■ Exercise instructions: Your task is to find every line of the listing that includes "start" and copy it.

-------- Data below --------

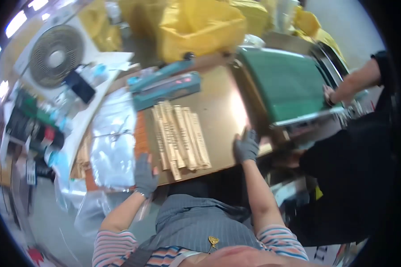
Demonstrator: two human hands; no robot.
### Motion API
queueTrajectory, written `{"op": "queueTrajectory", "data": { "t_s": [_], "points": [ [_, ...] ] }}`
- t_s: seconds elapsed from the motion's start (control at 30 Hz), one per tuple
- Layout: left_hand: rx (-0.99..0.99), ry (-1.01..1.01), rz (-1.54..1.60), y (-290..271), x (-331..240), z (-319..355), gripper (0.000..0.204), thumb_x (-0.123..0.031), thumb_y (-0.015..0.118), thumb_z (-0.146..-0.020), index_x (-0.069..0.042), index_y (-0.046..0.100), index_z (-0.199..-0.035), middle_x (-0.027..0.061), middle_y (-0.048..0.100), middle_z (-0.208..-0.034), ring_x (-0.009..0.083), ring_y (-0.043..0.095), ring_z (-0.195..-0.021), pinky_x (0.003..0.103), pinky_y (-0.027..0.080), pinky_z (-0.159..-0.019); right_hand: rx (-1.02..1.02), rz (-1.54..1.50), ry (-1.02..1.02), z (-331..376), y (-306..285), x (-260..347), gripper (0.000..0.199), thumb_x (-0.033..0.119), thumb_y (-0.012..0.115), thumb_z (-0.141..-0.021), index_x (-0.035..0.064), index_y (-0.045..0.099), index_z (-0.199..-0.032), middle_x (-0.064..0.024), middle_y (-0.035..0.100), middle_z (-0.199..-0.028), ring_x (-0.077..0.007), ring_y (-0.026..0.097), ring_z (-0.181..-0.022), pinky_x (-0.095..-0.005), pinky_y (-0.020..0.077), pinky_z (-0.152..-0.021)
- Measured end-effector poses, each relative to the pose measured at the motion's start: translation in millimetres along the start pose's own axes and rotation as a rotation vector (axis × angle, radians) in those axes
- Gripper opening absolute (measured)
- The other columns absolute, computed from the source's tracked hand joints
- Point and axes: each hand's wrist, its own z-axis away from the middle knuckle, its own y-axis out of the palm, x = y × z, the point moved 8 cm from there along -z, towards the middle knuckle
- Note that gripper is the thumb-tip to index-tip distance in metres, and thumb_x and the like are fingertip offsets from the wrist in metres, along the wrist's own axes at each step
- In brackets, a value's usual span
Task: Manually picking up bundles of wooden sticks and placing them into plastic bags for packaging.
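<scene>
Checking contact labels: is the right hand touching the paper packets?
Apart: the head view shows tabletop between the right hand and the paper packets.

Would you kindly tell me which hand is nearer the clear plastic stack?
Left: the left hand is close beside the clear plastic stack, at its right; the right hand is beyond the narrow packets.

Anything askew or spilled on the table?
One slim tan packet juts past its neighbours toward the near edge of the table, making the row uneven. Clear plastic also droops below that edge at left, looking untidy. No spill shows; blur hides finer damage.
</scene>
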Motion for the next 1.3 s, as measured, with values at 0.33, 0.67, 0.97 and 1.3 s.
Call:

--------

■ Reply:
- t_s: seconds elapsed from the motion's start (control at 30 Hz), one per tuple
- Measured end-effector poses, each relative to the pose measured at the motion's start: translation in millimetres along the start pose's own axes and rotation as a rotation vector (axis × angle, radians) in those axes

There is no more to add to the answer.